▶ **Exercise prompt**
Among the entries below, find the lines holding "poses" and copy them.

▶ **Dataset records**
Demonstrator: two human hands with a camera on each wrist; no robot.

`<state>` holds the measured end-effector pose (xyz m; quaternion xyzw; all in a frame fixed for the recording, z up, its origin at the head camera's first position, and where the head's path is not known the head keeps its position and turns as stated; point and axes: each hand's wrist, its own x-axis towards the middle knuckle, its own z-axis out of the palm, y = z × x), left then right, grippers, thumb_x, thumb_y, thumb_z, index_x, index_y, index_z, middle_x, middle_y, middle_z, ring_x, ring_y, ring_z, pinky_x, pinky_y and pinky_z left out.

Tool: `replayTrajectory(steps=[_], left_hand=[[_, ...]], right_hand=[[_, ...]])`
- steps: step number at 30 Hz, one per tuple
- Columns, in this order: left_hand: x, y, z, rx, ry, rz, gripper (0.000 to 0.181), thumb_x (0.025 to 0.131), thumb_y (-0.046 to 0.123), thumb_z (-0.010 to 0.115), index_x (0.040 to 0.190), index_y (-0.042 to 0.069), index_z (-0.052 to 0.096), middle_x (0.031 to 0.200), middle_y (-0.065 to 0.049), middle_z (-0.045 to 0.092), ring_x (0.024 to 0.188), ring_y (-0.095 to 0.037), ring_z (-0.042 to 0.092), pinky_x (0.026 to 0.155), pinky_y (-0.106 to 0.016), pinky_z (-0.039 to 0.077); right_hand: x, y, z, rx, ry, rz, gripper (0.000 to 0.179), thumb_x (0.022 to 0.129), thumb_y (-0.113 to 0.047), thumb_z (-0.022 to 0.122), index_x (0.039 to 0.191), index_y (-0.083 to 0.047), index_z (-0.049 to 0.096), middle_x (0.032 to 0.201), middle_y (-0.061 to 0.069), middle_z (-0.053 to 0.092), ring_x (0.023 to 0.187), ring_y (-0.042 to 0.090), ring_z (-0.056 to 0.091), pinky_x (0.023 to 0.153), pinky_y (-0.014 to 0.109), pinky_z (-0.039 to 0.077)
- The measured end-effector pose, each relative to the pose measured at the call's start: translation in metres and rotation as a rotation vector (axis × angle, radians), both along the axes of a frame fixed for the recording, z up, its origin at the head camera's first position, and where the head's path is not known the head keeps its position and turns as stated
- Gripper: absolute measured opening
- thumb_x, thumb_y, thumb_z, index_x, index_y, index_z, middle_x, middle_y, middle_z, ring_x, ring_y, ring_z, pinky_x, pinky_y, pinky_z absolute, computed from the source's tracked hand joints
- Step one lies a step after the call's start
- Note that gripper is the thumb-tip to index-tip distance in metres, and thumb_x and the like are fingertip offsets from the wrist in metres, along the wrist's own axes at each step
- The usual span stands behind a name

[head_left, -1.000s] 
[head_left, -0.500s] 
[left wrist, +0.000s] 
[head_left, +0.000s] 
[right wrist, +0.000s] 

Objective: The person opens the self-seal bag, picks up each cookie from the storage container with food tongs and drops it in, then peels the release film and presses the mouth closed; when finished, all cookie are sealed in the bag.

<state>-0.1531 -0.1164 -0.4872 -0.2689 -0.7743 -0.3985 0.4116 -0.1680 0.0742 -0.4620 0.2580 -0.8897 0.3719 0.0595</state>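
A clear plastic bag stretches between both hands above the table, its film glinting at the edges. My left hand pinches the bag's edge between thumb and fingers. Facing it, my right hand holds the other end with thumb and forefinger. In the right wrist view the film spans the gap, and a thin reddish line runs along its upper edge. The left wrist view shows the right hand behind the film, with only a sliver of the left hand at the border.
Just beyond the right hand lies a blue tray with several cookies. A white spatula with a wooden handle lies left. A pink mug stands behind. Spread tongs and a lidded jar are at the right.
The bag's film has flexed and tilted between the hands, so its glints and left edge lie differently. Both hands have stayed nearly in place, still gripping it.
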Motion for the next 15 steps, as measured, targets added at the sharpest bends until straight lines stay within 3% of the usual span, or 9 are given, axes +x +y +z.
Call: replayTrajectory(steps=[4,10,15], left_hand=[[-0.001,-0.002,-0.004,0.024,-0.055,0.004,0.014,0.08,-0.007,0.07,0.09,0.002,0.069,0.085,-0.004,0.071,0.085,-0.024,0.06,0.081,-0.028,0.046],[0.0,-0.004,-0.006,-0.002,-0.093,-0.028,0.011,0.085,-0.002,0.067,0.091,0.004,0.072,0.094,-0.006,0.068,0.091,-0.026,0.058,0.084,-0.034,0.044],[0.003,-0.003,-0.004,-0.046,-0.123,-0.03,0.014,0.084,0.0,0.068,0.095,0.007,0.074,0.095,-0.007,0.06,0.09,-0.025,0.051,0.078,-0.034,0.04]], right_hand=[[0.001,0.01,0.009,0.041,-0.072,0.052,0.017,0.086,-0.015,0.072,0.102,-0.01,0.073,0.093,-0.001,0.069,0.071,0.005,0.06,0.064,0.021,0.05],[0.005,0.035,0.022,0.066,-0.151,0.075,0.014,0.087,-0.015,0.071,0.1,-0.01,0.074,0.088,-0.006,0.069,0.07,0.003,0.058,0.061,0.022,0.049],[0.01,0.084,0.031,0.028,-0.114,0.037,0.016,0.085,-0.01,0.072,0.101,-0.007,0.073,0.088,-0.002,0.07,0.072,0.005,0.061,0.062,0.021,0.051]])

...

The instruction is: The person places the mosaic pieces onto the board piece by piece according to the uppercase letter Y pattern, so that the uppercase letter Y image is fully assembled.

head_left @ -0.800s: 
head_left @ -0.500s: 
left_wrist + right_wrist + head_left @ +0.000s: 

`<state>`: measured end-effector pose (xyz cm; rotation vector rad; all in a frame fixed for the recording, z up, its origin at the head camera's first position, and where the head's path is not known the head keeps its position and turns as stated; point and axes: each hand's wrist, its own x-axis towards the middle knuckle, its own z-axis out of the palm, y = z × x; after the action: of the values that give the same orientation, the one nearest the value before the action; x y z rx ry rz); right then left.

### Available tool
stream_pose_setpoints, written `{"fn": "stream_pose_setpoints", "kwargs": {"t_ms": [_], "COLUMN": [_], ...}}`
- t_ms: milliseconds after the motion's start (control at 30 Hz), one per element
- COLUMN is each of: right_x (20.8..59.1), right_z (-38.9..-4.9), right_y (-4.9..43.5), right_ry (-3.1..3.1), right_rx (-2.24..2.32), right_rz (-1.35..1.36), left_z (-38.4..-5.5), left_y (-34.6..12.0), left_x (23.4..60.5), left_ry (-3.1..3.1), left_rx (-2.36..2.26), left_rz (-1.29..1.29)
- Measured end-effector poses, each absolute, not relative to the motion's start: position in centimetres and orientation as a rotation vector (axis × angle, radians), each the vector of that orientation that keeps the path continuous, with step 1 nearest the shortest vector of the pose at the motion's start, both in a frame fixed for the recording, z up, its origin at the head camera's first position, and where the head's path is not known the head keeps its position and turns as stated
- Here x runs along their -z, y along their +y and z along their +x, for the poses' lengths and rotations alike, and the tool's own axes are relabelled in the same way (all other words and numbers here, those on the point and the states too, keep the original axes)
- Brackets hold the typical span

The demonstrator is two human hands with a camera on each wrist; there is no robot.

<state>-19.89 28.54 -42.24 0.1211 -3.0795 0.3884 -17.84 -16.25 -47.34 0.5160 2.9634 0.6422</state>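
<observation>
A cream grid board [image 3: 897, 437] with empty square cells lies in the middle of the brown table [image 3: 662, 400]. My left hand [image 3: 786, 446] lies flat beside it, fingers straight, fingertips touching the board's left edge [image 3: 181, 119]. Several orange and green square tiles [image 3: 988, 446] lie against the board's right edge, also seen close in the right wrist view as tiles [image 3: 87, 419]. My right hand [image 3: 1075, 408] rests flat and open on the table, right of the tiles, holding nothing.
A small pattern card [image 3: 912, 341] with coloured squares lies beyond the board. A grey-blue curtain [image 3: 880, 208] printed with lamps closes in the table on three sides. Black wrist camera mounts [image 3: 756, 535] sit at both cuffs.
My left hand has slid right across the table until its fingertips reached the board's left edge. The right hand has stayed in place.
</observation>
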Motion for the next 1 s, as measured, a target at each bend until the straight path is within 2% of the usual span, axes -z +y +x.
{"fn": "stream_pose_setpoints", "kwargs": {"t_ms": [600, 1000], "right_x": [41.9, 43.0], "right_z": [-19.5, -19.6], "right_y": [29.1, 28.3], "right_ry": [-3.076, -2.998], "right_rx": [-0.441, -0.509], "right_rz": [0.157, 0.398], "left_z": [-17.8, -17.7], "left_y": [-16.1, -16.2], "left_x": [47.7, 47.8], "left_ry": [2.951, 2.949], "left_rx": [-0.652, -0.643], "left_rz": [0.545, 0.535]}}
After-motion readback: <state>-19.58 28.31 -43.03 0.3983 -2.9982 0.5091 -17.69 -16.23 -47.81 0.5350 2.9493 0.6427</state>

▶ **Solved problem**
- Measured end-effector poses, each absolute, not relative to the motion's start: position in centimetres and orientation as a rotation vector (axis × angle, radians), each the vector of that orientation that keeps the path continuous, with step 1 nearest the shortest vector of the pose at the motion's start, both in a frame fixed for the recording, z up, its origin at the head camera's first position, and where the head's path is not known the head keeps its position and turns as stated
- Here x runs along their -z, y along their +y and z along their +x, for the poses' lengths and rotations alike, and the tool's own axes are relabelled in the same way (all other words and numbers here, those on the point and the states too, keep the original axes)

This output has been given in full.